## WHAT YOU HAVE TO DO
All lines from the one containing "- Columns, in" down to the one containing "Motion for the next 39", both ends included, are to be given again exactly; omit the rest of the listing below.
---*---
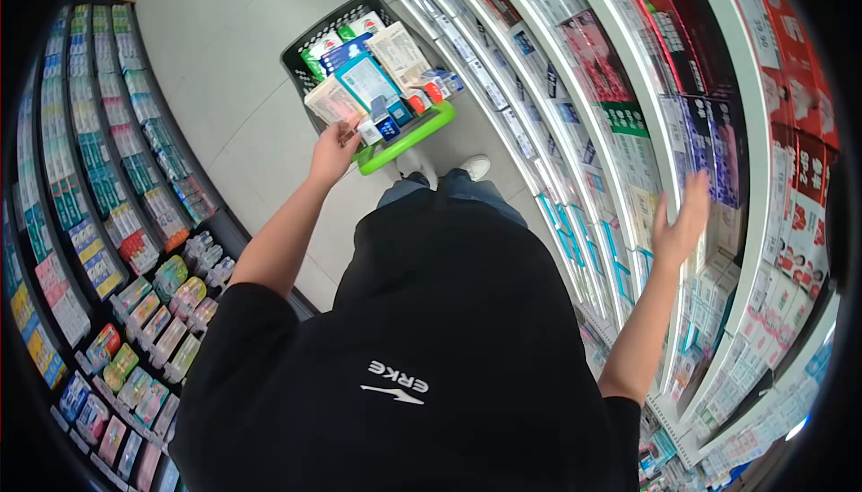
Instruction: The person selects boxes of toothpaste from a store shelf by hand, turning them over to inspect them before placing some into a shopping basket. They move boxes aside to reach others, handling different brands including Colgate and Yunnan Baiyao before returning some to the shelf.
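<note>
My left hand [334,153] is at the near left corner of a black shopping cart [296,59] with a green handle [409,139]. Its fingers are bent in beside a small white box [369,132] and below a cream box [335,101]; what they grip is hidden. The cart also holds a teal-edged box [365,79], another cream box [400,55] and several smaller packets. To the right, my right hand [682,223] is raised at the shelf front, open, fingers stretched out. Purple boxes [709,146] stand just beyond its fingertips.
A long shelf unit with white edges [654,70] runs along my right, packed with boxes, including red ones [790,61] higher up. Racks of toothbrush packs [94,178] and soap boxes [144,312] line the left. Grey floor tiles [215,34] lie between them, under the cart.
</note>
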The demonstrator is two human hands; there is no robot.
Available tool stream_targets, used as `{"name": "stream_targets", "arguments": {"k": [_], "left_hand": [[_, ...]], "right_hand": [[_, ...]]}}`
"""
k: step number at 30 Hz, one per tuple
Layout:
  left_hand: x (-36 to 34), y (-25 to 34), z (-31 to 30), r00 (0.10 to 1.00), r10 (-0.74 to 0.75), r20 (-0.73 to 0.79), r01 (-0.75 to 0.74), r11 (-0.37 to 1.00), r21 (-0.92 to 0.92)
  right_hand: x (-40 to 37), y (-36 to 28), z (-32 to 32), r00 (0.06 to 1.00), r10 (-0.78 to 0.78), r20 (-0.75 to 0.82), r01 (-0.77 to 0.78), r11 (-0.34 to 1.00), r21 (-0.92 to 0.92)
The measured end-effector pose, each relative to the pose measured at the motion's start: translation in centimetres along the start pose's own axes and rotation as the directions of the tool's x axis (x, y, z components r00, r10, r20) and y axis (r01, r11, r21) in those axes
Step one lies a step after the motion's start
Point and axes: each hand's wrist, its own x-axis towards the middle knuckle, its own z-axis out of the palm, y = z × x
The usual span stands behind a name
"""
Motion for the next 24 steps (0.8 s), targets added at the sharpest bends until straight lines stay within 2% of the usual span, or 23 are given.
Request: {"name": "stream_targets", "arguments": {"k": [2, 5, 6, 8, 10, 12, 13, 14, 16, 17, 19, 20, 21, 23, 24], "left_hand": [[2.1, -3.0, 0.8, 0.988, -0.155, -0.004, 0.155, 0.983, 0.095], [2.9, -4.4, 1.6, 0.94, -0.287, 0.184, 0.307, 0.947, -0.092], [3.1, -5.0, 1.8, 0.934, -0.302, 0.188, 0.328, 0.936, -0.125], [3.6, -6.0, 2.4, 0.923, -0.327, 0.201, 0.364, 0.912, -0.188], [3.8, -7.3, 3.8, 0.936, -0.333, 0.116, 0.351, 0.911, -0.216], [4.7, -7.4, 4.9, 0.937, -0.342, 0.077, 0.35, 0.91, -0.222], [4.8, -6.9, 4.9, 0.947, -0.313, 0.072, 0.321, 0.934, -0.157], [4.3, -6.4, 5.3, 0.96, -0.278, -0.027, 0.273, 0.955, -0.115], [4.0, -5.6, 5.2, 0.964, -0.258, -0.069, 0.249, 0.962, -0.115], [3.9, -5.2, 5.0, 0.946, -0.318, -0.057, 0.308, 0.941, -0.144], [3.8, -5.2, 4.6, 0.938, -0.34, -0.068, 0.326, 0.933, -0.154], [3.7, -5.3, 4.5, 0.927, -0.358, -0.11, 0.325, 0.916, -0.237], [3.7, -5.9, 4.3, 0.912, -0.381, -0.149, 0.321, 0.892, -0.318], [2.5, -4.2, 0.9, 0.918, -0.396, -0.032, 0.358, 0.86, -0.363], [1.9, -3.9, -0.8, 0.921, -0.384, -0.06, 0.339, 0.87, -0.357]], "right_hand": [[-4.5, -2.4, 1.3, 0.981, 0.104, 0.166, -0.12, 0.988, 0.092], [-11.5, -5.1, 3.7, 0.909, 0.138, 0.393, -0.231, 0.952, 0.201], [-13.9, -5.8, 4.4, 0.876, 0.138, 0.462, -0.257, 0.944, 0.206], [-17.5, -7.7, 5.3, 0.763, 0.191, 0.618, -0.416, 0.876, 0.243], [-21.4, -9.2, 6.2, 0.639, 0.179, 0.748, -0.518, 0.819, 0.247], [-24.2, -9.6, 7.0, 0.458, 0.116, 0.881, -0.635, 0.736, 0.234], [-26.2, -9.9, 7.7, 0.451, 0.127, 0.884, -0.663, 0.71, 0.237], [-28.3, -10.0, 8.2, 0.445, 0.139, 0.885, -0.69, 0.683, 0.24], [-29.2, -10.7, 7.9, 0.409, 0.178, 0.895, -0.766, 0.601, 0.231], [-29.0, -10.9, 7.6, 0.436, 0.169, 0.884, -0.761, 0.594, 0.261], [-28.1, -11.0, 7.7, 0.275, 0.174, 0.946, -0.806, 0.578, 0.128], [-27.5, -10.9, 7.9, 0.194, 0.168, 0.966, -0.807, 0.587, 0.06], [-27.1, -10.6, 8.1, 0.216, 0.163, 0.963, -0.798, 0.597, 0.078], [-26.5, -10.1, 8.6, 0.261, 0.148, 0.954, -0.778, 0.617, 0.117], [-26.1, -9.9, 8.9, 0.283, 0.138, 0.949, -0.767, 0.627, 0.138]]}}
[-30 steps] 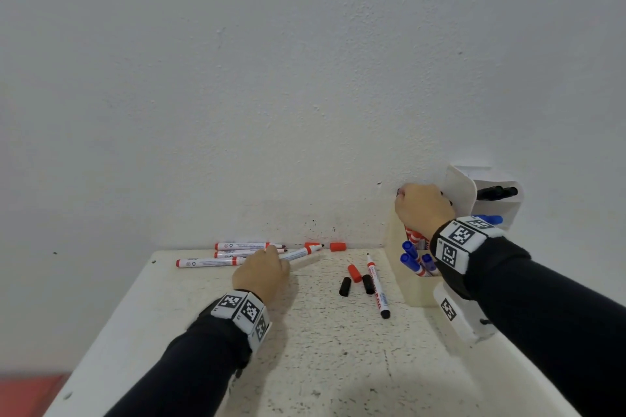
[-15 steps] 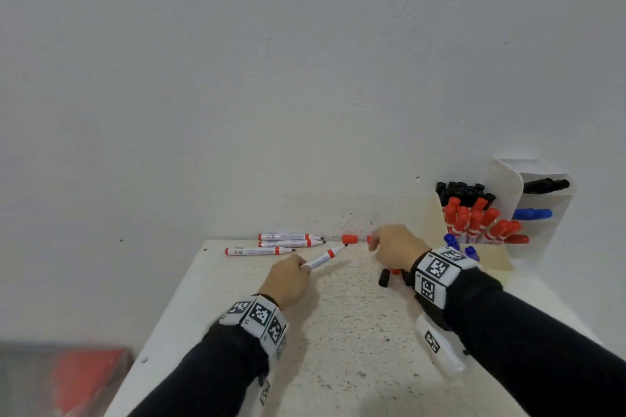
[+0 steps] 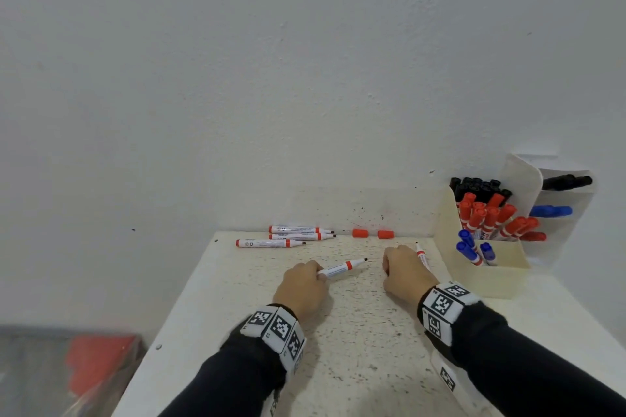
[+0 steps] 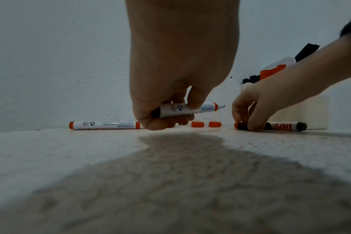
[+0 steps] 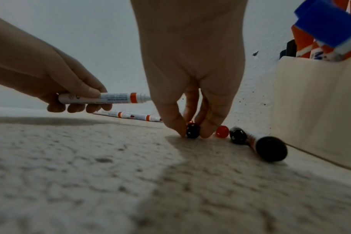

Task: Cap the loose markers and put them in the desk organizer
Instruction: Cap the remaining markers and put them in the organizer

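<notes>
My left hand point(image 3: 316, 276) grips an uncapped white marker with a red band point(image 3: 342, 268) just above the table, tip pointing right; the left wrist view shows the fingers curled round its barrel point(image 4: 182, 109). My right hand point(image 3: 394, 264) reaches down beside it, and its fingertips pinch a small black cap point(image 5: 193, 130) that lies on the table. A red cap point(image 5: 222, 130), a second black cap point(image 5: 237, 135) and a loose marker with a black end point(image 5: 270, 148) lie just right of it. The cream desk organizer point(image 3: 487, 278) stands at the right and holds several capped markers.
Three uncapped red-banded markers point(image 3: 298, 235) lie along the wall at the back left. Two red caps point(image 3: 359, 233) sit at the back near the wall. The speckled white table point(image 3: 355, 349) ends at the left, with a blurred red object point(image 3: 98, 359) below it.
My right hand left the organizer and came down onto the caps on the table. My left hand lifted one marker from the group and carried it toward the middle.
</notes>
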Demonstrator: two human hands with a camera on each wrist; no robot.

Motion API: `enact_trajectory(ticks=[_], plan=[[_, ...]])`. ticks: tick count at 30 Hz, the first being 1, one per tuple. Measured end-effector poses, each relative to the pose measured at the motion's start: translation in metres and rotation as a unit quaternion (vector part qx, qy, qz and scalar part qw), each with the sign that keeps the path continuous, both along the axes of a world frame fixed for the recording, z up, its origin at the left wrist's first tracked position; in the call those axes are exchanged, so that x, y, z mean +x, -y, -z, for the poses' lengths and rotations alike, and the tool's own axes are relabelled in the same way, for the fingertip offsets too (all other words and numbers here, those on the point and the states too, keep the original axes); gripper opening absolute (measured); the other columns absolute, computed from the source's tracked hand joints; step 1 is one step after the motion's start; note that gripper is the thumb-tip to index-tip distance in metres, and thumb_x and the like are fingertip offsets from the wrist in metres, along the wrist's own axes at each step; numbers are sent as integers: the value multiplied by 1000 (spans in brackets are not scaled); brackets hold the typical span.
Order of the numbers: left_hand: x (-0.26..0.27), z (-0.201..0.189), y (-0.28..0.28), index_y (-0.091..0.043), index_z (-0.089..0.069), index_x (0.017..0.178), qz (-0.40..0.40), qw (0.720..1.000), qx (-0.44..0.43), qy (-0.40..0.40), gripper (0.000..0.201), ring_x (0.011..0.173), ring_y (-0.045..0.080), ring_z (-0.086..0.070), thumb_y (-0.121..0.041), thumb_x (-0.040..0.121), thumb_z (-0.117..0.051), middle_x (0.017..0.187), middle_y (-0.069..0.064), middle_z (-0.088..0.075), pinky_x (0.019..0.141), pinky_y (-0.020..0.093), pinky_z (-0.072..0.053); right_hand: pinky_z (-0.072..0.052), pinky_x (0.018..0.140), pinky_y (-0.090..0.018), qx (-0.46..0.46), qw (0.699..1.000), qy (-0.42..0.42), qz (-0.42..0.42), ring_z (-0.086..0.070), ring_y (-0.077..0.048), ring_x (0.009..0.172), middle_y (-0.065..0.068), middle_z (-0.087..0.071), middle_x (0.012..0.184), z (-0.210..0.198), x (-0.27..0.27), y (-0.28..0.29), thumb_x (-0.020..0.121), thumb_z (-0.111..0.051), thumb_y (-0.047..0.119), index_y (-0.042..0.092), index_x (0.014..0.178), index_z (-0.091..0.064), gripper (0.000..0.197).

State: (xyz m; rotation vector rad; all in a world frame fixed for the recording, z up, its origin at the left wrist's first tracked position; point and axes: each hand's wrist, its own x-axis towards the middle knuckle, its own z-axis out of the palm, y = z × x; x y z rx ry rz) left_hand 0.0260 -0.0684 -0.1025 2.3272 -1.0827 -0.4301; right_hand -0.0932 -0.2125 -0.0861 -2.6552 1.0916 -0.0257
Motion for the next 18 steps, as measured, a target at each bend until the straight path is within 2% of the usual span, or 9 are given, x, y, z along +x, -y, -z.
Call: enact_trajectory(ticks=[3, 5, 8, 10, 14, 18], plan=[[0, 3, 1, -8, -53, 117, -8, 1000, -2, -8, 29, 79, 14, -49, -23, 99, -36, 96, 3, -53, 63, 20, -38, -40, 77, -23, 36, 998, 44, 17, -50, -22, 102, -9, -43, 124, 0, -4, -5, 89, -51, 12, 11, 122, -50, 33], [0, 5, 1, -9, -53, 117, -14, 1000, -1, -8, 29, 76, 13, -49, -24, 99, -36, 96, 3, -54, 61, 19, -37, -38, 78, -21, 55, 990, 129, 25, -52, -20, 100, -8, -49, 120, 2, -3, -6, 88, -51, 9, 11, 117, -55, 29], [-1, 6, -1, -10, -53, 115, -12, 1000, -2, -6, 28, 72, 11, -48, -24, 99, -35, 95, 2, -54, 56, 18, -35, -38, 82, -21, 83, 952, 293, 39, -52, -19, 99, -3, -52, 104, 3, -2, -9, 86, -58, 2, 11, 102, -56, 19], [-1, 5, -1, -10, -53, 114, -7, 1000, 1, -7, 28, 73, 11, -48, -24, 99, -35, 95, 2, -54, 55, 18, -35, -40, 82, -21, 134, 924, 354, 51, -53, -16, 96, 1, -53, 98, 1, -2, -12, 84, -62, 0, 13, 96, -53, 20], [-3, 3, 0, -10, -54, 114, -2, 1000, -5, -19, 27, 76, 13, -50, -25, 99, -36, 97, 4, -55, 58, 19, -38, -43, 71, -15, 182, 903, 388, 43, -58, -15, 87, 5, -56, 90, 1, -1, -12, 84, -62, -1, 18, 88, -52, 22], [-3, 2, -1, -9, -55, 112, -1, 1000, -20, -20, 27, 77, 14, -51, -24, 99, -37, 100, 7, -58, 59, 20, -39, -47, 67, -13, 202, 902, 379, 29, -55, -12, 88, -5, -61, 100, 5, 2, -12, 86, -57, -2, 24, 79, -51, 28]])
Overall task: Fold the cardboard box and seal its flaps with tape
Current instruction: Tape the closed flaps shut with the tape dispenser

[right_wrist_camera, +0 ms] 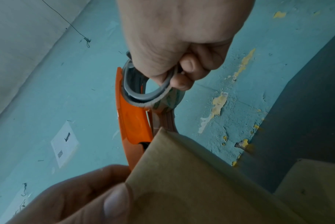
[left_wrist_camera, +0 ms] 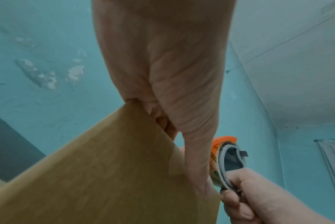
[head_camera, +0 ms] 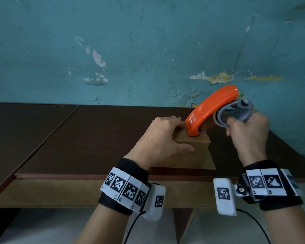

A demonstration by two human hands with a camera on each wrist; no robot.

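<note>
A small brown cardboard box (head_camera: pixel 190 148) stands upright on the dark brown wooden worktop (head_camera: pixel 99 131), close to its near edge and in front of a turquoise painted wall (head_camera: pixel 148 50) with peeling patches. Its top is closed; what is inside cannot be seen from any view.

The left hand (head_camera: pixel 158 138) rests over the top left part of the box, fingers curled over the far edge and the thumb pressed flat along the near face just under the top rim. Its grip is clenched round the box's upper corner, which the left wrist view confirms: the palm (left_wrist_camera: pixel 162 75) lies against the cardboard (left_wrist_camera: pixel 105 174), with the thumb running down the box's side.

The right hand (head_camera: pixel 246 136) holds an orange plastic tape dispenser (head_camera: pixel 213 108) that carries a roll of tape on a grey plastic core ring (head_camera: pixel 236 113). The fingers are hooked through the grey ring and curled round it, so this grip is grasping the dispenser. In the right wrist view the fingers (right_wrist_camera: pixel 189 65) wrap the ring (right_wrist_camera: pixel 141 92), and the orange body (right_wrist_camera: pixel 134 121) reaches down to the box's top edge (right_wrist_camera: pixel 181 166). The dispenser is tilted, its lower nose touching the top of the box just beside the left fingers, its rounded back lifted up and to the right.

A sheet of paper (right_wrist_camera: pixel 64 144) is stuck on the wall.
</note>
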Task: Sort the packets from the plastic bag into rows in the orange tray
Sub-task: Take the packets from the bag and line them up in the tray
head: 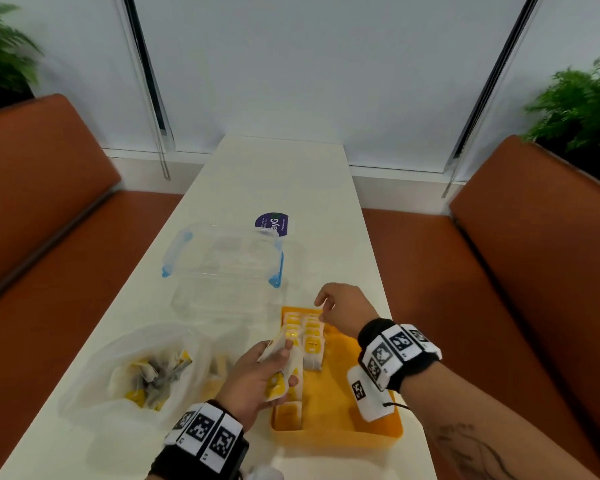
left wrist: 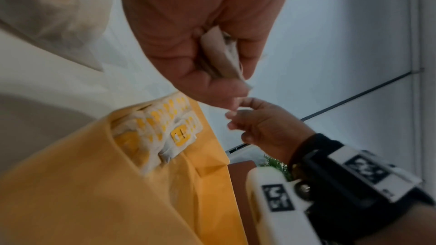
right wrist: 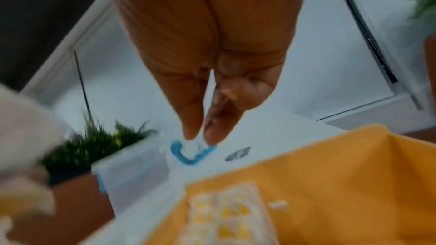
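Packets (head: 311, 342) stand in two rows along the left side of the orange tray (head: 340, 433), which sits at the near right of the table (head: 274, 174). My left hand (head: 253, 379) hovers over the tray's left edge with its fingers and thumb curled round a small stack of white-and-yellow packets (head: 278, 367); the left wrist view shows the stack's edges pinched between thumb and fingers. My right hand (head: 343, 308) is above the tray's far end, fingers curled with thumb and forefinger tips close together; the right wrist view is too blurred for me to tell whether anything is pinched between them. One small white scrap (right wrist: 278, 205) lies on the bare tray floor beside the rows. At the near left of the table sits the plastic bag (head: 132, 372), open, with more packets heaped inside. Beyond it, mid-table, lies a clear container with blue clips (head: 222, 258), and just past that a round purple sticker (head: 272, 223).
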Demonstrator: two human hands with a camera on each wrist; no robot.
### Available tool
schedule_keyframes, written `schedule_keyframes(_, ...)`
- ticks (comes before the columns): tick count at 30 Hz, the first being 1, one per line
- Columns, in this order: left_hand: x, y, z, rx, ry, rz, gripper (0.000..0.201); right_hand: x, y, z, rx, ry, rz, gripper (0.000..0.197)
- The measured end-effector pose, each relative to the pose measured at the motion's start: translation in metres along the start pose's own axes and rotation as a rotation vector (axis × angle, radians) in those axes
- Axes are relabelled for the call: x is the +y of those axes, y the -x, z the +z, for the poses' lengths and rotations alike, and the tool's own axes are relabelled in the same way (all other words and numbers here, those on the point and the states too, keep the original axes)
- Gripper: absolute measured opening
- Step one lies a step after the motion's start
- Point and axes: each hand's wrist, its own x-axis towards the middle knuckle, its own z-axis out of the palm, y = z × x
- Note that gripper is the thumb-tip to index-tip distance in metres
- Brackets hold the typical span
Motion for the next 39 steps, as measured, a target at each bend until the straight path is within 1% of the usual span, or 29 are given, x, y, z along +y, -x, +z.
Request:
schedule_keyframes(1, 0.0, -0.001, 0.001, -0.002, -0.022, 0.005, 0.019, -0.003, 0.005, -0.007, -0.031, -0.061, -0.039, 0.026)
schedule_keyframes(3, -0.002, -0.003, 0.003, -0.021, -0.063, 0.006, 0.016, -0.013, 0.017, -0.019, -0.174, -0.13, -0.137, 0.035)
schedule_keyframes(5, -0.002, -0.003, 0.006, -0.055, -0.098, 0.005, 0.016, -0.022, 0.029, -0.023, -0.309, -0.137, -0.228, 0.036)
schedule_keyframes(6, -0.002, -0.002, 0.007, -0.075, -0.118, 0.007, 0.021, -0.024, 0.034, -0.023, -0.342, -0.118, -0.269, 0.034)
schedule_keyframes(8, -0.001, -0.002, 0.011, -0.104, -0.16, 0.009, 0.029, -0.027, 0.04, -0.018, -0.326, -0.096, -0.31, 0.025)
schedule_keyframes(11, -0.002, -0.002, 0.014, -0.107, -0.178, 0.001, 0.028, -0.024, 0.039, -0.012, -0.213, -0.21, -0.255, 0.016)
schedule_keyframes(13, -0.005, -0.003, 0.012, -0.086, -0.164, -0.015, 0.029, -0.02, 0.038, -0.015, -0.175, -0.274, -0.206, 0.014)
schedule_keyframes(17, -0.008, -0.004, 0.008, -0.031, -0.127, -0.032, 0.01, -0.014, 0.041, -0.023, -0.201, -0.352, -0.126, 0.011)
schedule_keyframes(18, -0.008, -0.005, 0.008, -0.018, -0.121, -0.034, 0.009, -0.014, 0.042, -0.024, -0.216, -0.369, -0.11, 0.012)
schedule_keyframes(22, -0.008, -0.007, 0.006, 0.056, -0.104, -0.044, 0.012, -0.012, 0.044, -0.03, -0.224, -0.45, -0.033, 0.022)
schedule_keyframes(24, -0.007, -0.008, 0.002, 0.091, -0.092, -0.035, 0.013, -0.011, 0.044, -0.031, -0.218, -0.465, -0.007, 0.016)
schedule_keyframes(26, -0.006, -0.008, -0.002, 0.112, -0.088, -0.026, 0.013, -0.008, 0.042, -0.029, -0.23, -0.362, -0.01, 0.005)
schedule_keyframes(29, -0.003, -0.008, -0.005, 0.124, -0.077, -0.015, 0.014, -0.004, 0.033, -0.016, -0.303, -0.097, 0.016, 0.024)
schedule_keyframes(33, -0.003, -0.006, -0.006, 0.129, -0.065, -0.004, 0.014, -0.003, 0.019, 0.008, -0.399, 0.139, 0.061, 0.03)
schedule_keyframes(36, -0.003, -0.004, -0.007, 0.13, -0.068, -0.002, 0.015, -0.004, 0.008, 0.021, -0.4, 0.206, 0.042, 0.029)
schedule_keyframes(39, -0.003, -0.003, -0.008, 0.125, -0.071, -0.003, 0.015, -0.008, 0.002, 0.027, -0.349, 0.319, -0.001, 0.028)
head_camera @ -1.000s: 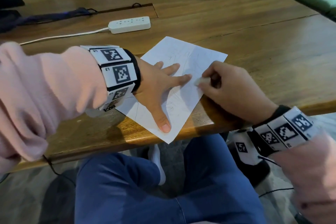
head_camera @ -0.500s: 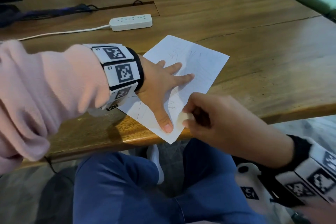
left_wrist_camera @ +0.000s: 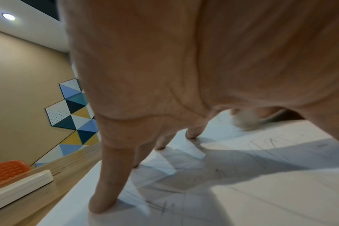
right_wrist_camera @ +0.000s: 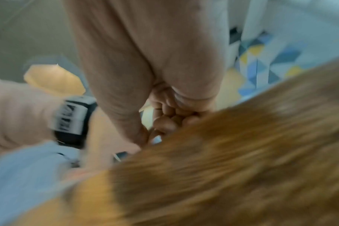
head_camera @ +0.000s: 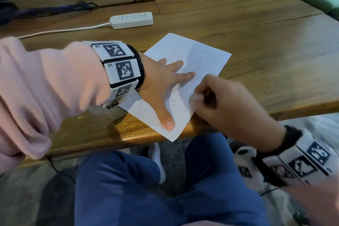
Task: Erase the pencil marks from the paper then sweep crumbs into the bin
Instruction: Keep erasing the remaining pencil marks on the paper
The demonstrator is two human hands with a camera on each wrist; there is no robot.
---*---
## ANSWER TO THIS EXERCISE
- Columns, in this order: left_hand: x, y, z, rx, ry, rz, gripper (0.000..0.201); right_hand: x, y, z, rx, ry, rz, gripper (0.000..0.197)
- The measured end-effector pose, each relative to the pose measured at the motion's start: translation in metres along the start pose's own axes and rotation as a rotation vector (axis × angle, radians) in those axes
- Axes are relabelled for the call: x is the +y of those axes, y the -x, z the +z, for the poses' lengths and rotations alike, and the tool's own axes are relabelled in the same way (all other words and numbers here, those on the point and the states too, keep the original axes)
- Gripper: absolute measured opening
- Step one lies a step after the motion's start
- Point and axes: each hand's wrist, its own x-axis towards the middle knuckle, its own z-axis out of the palm, y = z × x
- Note that gripper is the thumb-tip to index-tip distance in metres
- Brackets hold the typical span
Motion for the next 39 steps, as measured, a target at each bend until the straight path is within 1% of the usual span, or 29 are given, x, y, z along +y, -x, +z.

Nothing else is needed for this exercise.